Карточный домик
Шрифт:
Больше с ней в тот день мы не общались. Приземлился самолет. Спортсменов быстро пропустили сквозь таможню. Словно бык, Илья с букетом экзотических цветов рванулся к Лиле, ничего и никого кругом не замечая, а она, подобно королеве, поджидала его в стороне от всех встречающих, но, когда он приблизился, громадный и неудержимый, она словом или незаметным жестом будто бы вкопала его в землю пред собой — и лишь спустя секунды милостиво разрешила, показав на щечку, подойти, и он, согнувшись, бережно, как статуэтку антикварную, подняв за локотки, поцеловал ее. Потом начальник из Спорткомитета поздравлял, но Лиля мужа увела. Вернувшись с улицы за багажом, он подошел и, обнимая, озираясь, опустил в карман мне диктофончик. И шепнул: «Потом все, завтра в баню приезжай в двенадцать».

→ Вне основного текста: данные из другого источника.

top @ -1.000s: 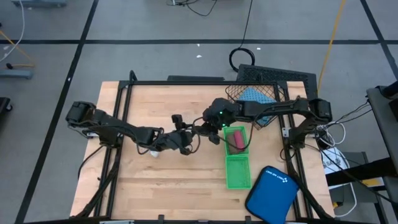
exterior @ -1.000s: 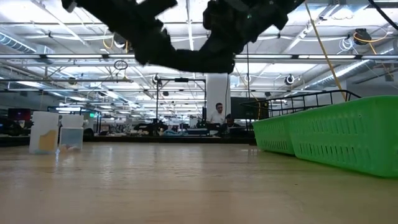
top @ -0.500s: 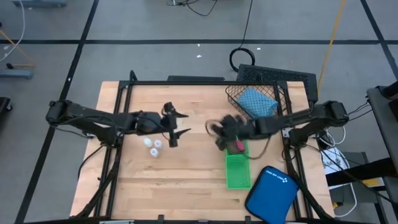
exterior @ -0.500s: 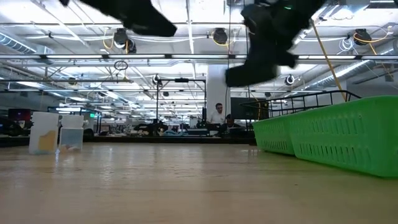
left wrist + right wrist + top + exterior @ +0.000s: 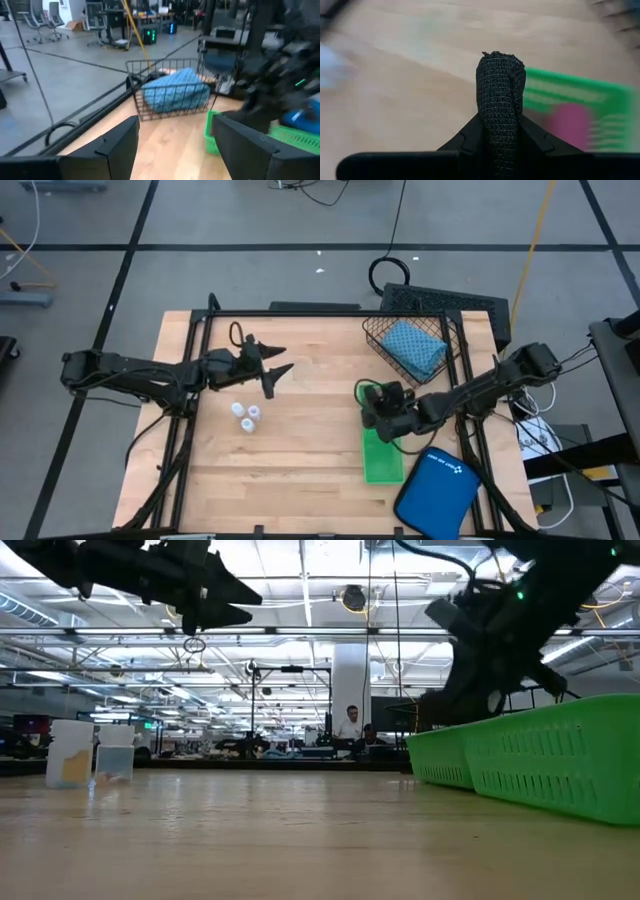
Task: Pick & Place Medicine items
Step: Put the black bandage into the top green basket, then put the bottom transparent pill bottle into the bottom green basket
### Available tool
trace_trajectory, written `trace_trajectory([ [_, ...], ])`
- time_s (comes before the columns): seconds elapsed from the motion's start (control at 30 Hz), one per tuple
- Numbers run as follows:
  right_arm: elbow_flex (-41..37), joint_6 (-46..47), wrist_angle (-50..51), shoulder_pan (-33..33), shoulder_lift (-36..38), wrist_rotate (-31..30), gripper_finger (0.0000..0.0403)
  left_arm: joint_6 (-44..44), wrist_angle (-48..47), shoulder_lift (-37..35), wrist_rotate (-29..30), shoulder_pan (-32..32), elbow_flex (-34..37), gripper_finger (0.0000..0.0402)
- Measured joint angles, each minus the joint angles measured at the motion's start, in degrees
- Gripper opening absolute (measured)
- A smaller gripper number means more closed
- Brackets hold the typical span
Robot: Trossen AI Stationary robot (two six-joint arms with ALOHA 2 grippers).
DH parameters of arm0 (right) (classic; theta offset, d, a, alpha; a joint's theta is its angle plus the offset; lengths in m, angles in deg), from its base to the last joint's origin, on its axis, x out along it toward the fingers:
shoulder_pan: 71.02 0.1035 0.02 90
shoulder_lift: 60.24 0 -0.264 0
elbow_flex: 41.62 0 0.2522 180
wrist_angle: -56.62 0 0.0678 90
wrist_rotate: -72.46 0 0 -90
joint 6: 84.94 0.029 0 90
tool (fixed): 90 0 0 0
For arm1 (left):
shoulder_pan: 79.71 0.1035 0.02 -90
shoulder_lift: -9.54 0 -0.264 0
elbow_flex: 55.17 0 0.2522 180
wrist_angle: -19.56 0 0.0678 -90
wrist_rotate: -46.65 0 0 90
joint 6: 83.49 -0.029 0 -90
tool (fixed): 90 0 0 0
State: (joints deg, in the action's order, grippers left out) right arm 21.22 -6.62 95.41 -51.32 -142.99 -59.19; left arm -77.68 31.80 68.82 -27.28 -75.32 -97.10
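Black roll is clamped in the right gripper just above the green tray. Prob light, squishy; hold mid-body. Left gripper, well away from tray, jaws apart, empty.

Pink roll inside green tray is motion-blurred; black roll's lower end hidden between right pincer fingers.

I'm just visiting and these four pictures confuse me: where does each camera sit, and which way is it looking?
High view: overhead, straight down; both arms, left gripper open.
Low view: table-top height, looking level into the room; arms overhead.
Left wrist view: on the left arm, facing the wire basket.
Right wrist view: right gripper pinching the black roll.
Shared: green tray.
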Motion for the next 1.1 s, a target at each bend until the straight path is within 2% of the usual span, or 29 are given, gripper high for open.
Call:
trace_trajectory([
  [0.17, -3.5, 4.9, 1.1, 0.0, -0.3, 0.3, 0.0064, 2.1, -1.7, 0.0, -1.0, -0.4, -0.1, 0.0256],
  [0.3, -4.1, 5.1, 0.7, -0.7, -0.3, 2.5, 0.007, 2.1, -2.4, 0.0, -1.3, -1.0, -0.1, 0.0255],
  [0.53, -4.2, 3.4, 0.4, -1.3, -0.3, 4.2, 0.0168, 2.0, -2.3, 0.1, -1.2, -1.6, -0.1, 0.0255],
  [0.67, -4.2, 1.1, 0.0, -1.3, 0.3, 4.3, 0.0207, 2.1, -2.3, 0.1, -1.2, -1.6, -0.1, 0.0255],
  [0.87, -4.2, -4.2, 0.2, -1.6, 3.6, 4.4, 0.0233, 2.1, -3.1, 0.1, -1.2, -1.6, -0.1, 0.0255],
  [1.1, -4.2, -20.3, -0.1, -2.1, 16.3, 1.4, 0.0224, 2.0, -4.8, 0.1, -1.0, -1.6, -0.1, 0.0255],
])
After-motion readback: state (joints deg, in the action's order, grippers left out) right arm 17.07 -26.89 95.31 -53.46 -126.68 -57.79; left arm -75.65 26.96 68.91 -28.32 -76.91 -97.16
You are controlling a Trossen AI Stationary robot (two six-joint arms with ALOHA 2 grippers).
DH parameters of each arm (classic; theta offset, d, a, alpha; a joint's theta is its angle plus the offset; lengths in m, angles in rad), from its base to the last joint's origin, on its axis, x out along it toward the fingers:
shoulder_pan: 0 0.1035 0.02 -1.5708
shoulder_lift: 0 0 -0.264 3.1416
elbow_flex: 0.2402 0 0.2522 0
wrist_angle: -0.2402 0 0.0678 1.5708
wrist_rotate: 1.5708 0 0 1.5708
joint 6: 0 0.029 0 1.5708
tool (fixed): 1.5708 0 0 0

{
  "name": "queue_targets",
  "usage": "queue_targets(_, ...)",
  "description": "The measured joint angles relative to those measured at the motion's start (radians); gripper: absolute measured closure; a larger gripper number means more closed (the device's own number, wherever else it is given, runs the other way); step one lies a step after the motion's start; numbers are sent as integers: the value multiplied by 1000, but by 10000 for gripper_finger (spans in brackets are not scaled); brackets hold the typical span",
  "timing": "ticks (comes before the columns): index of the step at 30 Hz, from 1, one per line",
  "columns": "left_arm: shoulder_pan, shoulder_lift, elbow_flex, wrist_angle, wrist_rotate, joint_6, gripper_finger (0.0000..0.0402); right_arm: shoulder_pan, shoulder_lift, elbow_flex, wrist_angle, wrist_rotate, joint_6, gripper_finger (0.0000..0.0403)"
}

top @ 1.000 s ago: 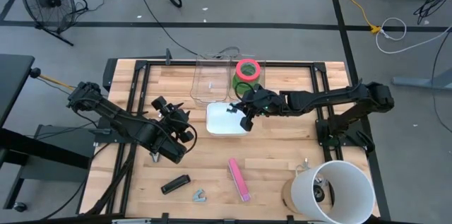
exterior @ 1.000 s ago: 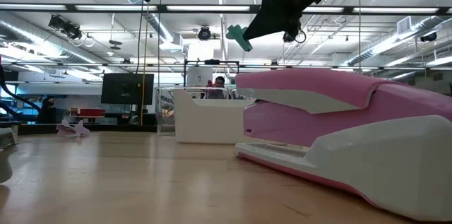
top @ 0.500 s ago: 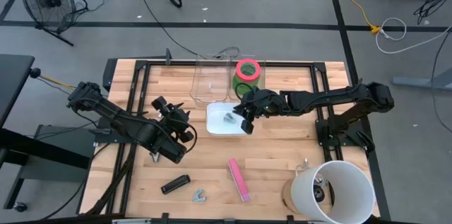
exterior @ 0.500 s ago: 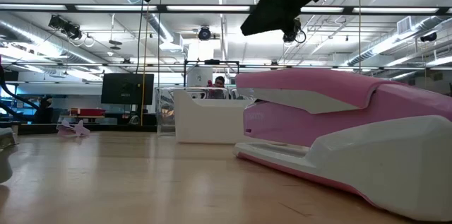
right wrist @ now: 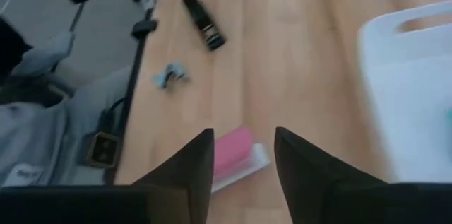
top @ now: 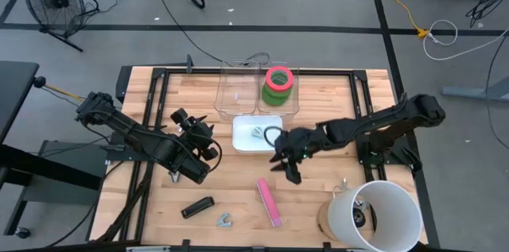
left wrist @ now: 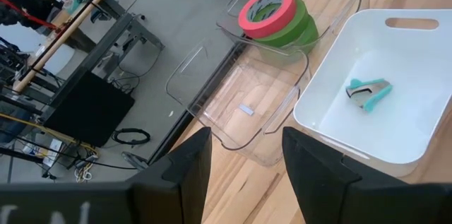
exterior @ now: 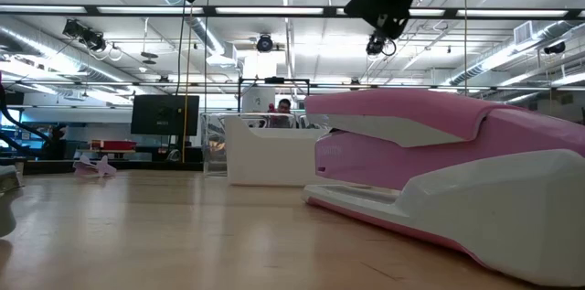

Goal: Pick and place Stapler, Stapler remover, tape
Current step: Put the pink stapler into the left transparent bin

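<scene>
A teal stapler remover [left wrist: 367, 90] lies on the floor of the white tray [top: 238, 142]. The tape [top: 278, 82], a pink roll stacked on green rolls, sits in a clear bin at the back. A pink stapler [top: 269, 201] lies flat on the table toward the near edge, with a black stapler [top: 197, 207] and a grey stapler remover [top: 226, 220] to its left. My right gripper [top: 288, 168] hangs open above the table between the tray and the pink stapler [right wrist: 236, 148], holding nothing. My left gripper [top: 205, 150] waits open left of the tray.
A second, open clear bin [top: 238, 89] stands left of the tape bin. A tall white bucket [top: 375, 214] stands at the near right corner. Bare wood lies between the tray and the pink stapler. The low view is filled by the pink stapler [exterior: 439, 180].
My right gripper has opened over the white tray and let go of the teal stapler remover, which has dropped into the tray. The gripper has then gone toward the table's near edge, toward the pink stapler, with nothing in it.
</scene>
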Motion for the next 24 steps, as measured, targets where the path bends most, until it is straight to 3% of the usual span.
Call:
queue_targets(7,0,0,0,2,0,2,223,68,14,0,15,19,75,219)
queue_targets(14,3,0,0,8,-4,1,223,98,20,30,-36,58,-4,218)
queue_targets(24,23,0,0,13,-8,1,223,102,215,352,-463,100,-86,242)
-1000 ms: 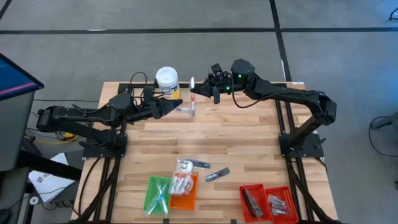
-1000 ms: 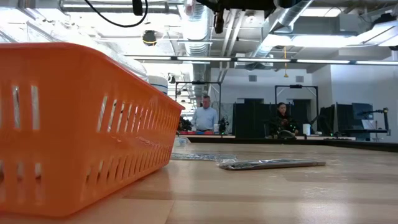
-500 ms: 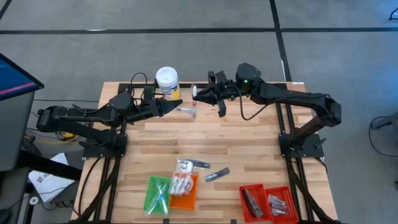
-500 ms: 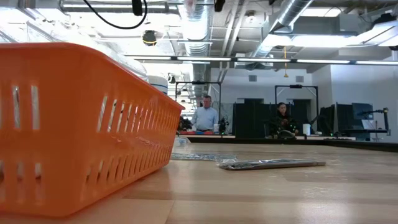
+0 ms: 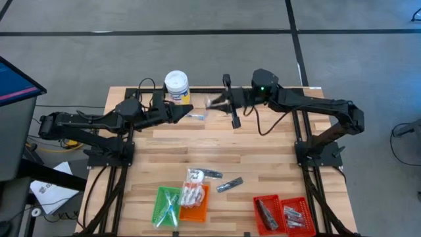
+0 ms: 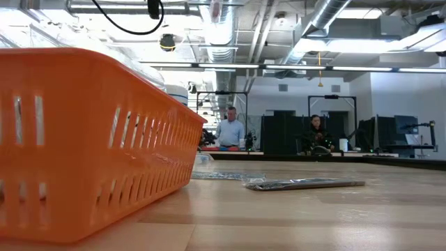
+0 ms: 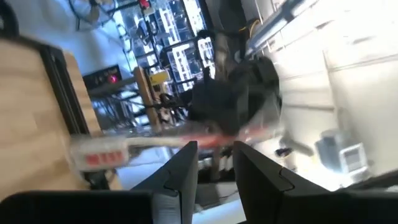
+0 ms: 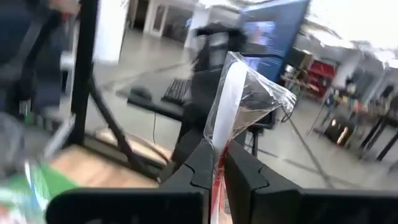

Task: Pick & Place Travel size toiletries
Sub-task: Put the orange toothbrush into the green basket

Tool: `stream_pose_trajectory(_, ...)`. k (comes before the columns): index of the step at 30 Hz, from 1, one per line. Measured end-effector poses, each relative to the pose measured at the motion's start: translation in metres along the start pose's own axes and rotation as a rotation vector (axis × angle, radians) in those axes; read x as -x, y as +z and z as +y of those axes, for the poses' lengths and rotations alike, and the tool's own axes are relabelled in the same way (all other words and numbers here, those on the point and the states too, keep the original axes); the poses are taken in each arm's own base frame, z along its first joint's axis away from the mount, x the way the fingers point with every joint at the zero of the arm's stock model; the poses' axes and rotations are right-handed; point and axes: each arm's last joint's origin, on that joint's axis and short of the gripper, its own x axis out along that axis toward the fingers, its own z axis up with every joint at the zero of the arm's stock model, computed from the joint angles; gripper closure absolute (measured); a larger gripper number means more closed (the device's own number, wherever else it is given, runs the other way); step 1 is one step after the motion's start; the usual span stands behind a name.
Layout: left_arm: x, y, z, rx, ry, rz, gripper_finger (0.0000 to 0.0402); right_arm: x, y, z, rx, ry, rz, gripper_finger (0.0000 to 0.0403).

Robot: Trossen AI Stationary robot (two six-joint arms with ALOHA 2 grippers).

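My right gripper hovers over the table's far middle, shut on a thin clear-wrapped stick with a white shaft and red print. In the right wrist view the stick reaches out past the fingers. My left gripper is open just left of it, level and pointing right. A pale piece shows just off its tips. In the left wrist view a wrapped stick crosses right at the fingertips. More toiletries lie near the trays: a white packet and dark tubes. My right gripper pinches the clear-wrapped stick between its two fingers at the red-printed stretch near one end. The fingers lie along the stick. The rest, with its crinkled wrapper, stands out beyond the fingertips, lifted clear of the table. My left gripper: I cannot tell whether its fingertips touch the stick crossing them.
A white-lidded tub with a yellow label stands at the far edge by the left arm. Green, orange and red trays sit along the near edge. The orange tray fills the low view's left. People sit beyond the table.
My right gripper has turned about its wrist and shifted a little toward the near and right edges, carrying the stick with it. The stick's white end has moved away from the tub and has tipped out of its far-to-near line. In the low view the gripper has left the picture's top.
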Motion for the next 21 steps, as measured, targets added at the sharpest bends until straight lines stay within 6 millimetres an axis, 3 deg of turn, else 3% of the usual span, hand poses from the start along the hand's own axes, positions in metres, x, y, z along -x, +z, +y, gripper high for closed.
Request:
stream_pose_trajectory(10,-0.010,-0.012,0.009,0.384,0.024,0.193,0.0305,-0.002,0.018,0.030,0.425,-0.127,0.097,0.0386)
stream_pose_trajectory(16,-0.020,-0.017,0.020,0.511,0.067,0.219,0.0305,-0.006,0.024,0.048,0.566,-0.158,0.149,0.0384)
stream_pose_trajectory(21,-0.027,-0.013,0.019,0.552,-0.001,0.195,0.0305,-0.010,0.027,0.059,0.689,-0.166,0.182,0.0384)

Утром я был занят и приехал в сауну на «Водный стадион» к обеду, но Илья с Самсонычем еще сидели, обливаясь потом, на полках малиновые и счастливые. Илья рассказывал, как многажды в полуфинале начинал бросок прогибом, но румын выскальзывал и сам делал захват, и как француз по-русски матерился перед схваткой, и как турок
Николай Самсонович Решетников увидел в тощем долговязом пареньке борца на школьных состязаниях в Казани. «В нем настырность, ярость была. И азарт. Губу прикусит, скулы напружинит, голову нагнет, точно бычок, — никто из пацанов не устоял, хоть были и поздоровее, и постарше. Был костяк, годящийся для наработки мускулов». Сын кулака, Самсоныч в детстве выслан был с семьей на север. Воевал — сперва вину отца в штрафбате кровью искупил, затем сержантом, старшиною — до Берлина, до рейхстага, на котором расписался. Он с мальчишества привык пахать. Трудиться. В двадцать восемь стал борцом-тяжеловесом, в тридцать с лишним — чемпионом. И Илюше смог внушить, что в спорте нет талантов, это дурость телекомментаторов — «талантливый спортсмен», а есть физические данные, характер и работа, труд, почти батраческий, от света и до света, — гири, штанга, лыжи, кроссы на рассвете — летом и в сорокаградусный мороз, прыжки в длину и в высоту, через «коня», через «козла» раз по пятьсот, толкание ядра, борьба с тяжеловесами (хотя Илья был полутяжем), тысяча, десятки, сотни тысяч яростных бросков многопудового неподдающегося, ни слезам не верящего, ни мольбам, ни клятвам чучела, борьба с богатырем Самсонычем, «вжимание в ковер»… И высшая награда тренера: «Мужик».
Самсоныч вышел из парилки, мы с Ильей остались. «Ты такой хотел магнитофончик?» — «Да! Не знаю, как благодарить. Мне для работы. Сколько должен?» — «А по шее ты давно не получал, корреспондент? — осведомился чемпион. — Иль перегрелся? Топай в душ».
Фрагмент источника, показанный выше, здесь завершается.